- To do -
Please restate word for word the lines of the entries below from the one with "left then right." to the one with "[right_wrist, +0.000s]", inclusive, and leave out every picture.

- Supplied entries -
++++++++++

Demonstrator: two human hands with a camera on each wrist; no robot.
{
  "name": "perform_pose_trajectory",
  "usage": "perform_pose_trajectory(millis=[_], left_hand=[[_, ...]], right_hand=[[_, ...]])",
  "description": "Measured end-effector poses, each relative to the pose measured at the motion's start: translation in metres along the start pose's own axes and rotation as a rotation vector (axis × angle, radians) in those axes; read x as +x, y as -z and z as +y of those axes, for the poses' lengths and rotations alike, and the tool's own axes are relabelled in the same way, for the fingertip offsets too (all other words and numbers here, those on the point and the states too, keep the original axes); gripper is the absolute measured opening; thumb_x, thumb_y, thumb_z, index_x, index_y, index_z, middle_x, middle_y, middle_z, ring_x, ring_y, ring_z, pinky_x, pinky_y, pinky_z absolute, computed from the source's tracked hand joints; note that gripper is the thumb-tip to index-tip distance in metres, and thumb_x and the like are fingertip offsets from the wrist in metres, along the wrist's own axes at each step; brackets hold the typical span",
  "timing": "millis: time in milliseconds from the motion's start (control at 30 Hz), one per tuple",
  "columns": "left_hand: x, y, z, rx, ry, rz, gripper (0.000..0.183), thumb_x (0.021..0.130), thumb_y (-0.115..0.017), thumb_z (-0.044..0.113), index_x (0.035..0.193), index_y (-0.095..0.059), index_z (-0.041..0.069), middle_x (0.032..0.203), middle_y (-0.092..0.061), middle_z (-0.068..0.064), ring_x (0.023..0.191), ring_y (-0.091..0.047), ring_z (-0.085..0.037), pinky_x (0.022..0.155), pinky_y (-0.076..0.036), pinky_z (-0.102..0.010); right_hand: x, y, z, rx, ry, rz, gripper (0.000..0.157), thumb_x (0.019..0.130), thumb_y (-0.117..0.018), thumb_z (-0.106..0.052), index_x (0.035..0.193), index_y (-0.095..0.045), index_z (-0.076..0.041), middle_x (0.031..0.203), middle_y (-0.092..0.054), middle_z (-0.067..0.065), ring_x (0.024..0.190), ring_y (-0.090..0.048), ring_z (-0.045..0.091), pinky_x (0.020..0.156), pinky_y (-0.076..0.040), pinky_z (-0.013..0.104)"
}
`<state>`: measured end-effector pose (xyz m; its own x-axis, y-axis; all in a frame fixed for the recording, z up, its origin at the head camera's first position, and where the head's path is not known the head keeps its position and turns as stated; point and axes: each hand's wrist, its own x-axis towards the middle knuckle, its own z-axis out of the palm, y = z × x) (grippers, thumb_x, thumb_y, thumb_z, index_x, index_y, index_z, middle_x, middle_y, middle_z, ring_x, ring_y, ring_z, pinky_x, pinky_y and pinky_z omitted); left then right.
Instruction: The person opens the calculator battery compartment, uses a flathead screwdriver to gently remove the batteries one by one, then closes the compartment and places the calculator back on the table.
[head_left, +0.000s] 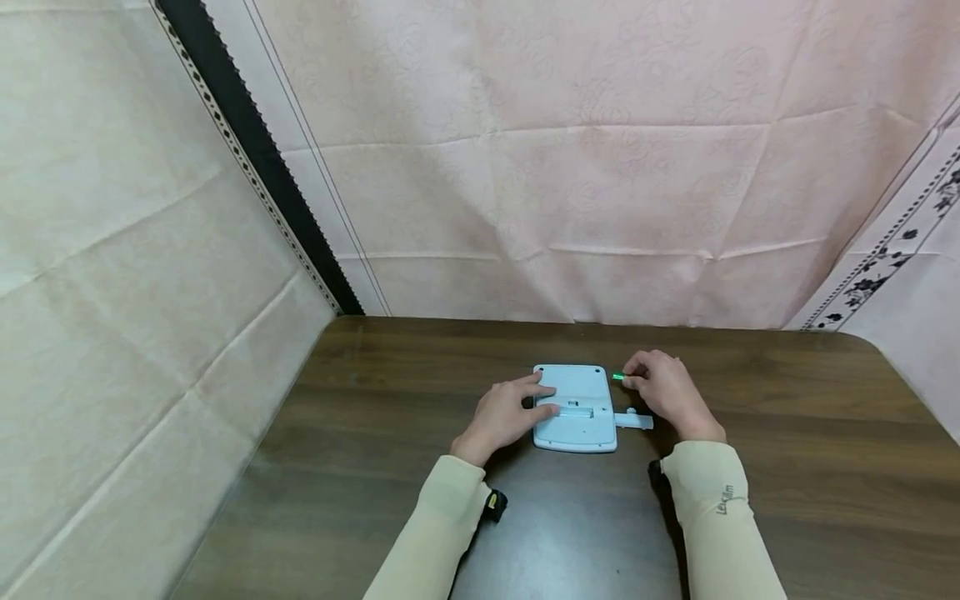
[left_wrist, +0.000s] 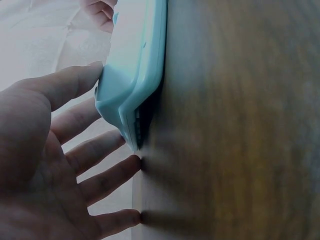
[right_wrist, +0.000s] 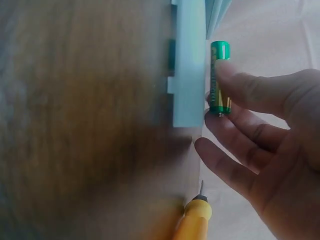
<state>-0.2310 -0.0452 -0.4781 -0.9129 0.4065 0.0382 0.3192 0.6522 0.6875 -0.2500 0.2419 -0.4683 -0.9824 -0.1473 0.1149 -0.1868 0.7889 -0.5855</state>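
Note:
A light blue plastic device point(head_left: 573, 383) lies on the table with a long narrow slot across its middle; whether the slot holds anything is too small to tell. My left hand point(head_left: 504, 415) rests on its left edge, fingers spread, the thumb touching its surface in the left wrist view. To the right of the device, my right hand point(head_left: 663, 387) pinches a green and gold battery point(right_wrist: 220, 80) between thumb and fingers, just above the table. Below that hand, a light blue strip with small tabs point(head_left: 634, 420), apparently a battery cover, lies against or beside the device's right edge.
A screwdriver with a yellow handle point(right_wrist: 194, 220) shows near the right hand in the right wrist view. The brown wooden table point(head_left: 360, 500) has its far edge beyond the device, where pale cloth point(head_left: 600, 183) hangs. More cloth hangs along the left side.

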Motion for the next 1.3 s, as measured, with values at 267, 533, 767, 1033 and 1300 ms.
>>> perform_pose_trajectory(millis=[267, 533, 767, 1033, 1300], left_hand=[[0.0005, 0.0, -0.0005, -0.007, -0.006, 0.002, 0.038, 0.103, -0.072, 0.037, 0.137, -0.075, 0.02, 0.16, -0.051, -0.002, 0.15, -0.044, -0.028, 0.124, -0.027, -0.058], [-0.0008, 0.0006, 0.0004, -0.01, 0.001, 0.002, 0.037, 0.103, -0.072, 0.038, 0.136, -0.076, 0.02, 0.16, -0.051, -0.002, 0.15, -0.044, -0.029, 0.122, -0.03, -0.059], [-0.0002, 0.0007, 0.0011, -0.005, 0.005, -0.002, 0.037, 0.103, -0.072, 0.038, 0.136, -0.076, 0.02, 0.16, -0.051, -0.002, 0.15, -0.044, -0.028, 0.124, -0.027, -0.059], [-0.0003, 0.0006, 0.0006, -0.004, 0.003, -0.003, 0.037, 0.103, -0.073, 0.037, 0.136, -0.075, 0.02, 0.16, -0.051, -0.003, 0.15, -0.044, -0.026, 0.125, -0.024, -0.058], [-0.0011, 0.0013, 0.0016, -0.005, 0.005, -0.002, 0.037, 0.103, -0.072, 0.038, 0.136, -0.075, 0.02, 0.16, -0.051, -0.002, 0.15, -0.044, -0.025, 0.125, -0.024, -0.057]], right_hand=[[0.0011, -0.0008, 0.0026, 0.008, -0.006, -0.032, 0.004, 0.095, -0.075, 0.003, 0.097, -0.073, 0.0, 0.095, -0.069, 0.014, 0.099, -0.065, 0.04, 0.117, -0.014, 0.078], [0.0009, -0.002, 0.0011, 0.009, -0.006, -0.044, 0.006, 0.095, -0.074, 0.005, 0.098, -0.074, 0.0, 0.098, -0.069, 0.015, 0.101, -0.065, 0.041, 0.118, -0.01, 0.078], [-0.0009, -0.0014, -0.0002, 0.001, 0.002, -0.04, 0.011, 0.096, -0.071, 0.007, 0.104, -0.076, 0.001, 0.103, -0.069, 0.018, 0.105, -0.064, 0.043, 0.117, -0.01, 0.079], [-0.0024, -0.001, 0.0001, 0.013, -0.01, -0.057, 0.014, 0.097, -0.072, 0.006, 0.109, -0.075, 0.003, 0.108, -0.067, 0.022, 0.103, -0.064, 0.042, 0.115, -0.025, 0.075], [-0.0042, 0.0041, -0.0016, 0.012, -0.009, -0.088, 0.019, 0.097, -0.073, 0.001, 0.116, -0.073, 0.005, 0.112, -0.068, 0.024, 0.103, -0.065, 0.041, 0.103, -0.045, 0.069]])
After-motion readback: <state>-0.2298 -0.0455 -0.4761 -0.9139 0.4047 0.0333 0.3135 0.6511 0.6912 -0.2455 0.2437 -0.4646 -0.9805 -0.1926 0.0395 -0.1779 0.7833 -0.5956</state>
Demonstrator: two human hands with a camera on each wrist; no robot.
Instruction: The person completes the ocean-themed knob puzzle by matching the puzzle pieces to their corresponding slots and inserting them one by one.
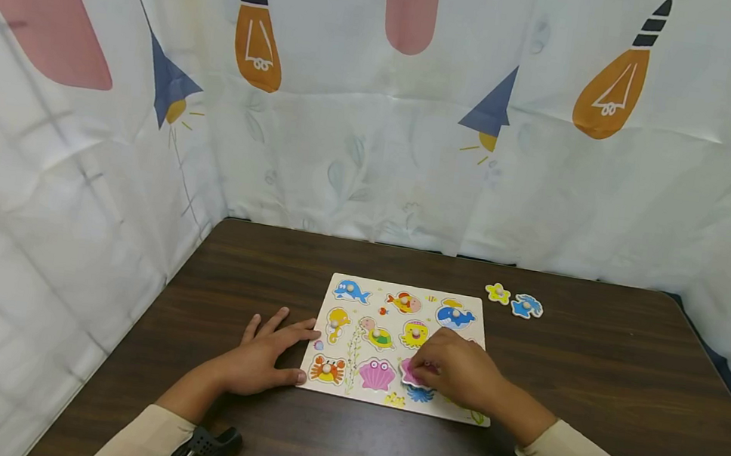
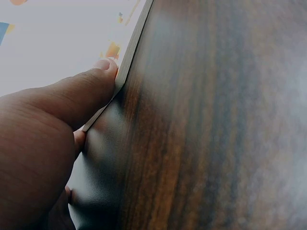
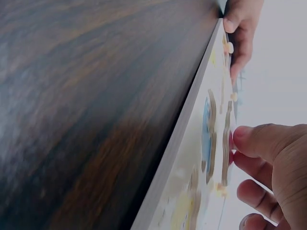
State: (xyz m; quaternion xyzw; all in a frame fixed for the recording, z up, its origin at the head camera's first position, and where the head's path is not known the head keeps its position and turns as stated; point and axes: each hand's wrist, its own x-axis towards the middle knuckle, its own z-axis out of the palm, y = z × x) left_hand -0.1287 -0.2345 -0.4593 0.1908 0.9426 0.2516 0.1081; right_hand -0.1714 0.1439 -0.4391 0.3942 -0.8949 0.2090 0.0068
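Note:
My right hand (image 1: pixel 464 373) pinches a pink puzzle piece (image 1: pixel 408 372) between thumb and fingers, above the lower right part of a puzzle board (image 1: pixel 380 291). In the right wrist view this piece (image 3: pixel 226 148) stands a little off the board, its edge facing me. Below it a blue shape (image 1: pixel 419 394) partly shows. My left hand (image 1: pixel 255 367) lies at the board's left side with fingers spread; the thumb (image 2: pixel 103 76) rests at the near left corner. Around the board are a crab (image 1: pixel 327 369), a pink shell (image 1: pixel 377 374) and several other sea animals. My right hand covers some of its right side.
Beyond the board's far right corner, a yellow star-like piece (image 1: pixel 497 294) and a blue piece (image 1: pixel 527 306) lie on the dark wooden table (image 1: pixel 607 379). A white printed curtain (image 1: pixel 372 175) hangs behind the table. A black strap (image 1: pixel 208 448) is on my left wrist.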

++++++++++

- Problem solution -
`<state>`: measured end-effector pose (xyz m; its own x-axis, y-axis; all in a frame fixed for the recording, z up, its origin at the head camera's first position, and where the head's path is not known the head keeps its position and turns as stated; point and axes: each hand's wrist, its own x-axis towards the middle knuckle, its own z-axis out of the palm, y = z × x) (grippers, thumb_x, thumb_y, thumb_z, index_x, index_y, index_z, middle_x, middle_y, middle_z, ring_x, ring_y, ring_z, pinky_x, pinky_y and pinky_z omitted); left then right.
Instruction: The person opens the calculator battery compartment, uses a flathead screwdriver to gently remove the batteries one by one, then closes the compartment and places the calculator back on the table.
[head_left, +0.000s] 
[left_wrist, +0.000s] 
[right_wrist, +0.000s] 

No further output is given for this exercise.